Brett Giroir with the U.S. Health and Human Services Department also believes financial incentives have inflated COVID-19 fatalities. Giroir told lawmakers the statistics the HHS has been receiving from states “are over-inflated.”12
Many medical professionals, scientists and researchers have been put through the wringer as a result of expressing views about the pandemic and its response that differ from the status quo put forth by the likes of Bill Gates and the World Health Organization.

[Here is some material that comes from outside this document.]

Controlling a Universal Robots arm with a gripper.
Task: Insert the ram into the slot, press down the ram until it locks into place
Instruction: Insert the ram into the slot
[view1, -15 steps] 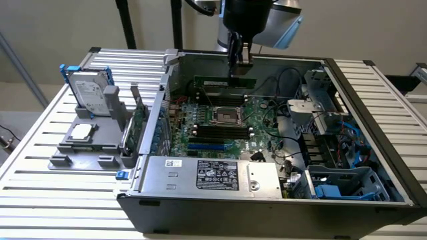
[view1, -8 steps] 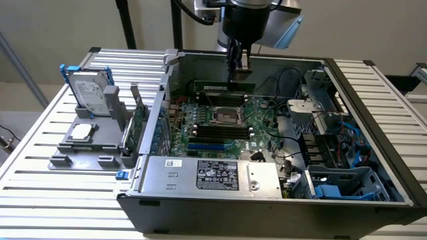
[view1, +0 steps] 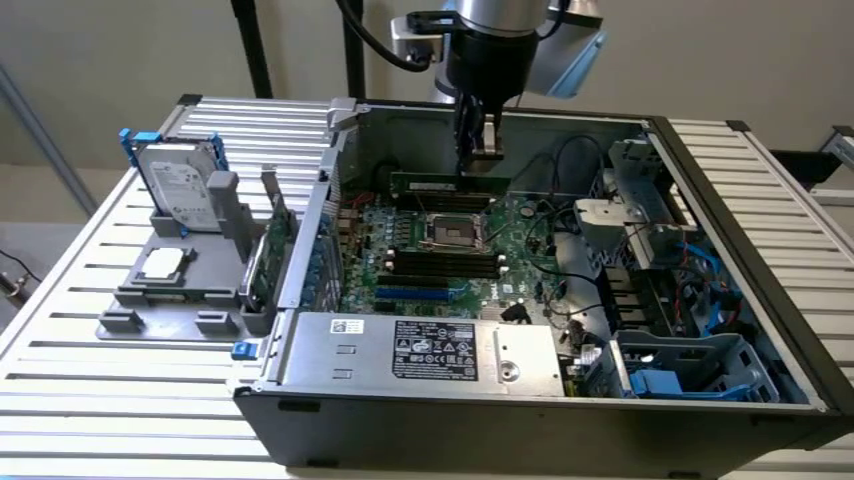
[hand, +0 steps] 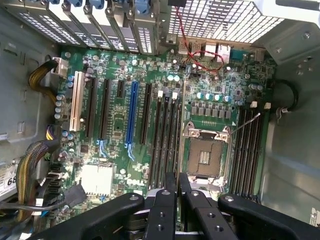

Jensen, too, has been a fairly outspoken critic of several COVID-19 related issues over these past few months. In a July 6, 2020, video (above), Jensen told viewers he was under investigation and faced disciplinary action and, possibly, loss of his medical license after the Minnesota medical board received an anonymous complaint against him. The two-count allegation claimed he had:
In his video, Jensen explained why neither of these accusations had any basis in fact. Copies of his response letters to the Minnesota Medical Board can be found on the Highwire website.13 July 28, 2020, Jensen announced14 the Medical Board had dismissed the allegations against him. In a press release, Jensen stated:
“We are all entitled to our own reasoning. In a nation built on free speech, this right must be protected. I was forced to respond to allegations from accusers I could not face. These people threatened to uproot my practice, my profession, and my life. But cancel culture didn’t win this time.”
As reported in “Consistent Inaccuracies in COVID-19 Testing and Reporting” and “Common Cold May Trigger Positive COVID-19 Antibody Test,” the only consistent pattern in COVID-19 statistics is their inconsistency.
Faulty or contaminated tests have been used, labs have sporadically reported only positive test results,15,16,17 and reporting guidelines for infected cases (positive tests), hospitalizations and deaths have been changed so many times, it’s now virtually impossible to determine the accuracy of these statistics.
Perhaps the most egregious misrepresentation of reality, though, is the media’s conflating a positive test result with the actual disease, COVID-19. These tests only test for the virus directly (PCR tests) or antibodies to the virus. The fact that a person tests positive does NOT equate to actually having the disease.
They’re infected, yes, but “COVID-19” refers to a clinical diagnosis of someone who exhibits severe respiratory illness characterized by fever, coughing and shortness of breath. If you’re asymptomatic, you do not “have COVID-19.” The worst that could be said is that you’re infected with the SARS-CoV-2 virus, but if you’re not actually ill, you do not have COVID-19.
The media is intentionally confusing a positive test result with COVID-19 to deliberately mislead the public into believing the disease is far more serious than it is. They know better but consciously choose this despicable practice. A recent example would be CNN’s article, “Florida Has More COVID-19 Than Most Countries in the World.”18
They refer to the positive test as a “case.” This is beyond stretching reality to suit their nefarious purposes. Again, a case is NOT a positive test result but, rather, a person that has a positive test result and is seriously ill. You would never know that by reading their article.
Further down in their fear-mongering article is a subhead, “Florida Has Surpassed Italy in COVID-19 Cases, Too.” But at the very end of the article they finally admit the truth: Even though Florida surpassed Italy in “cases,” they had nearly 90% FEWER deaths — the metric that really counts, unless your goal is to perpetuate needless fear into the population.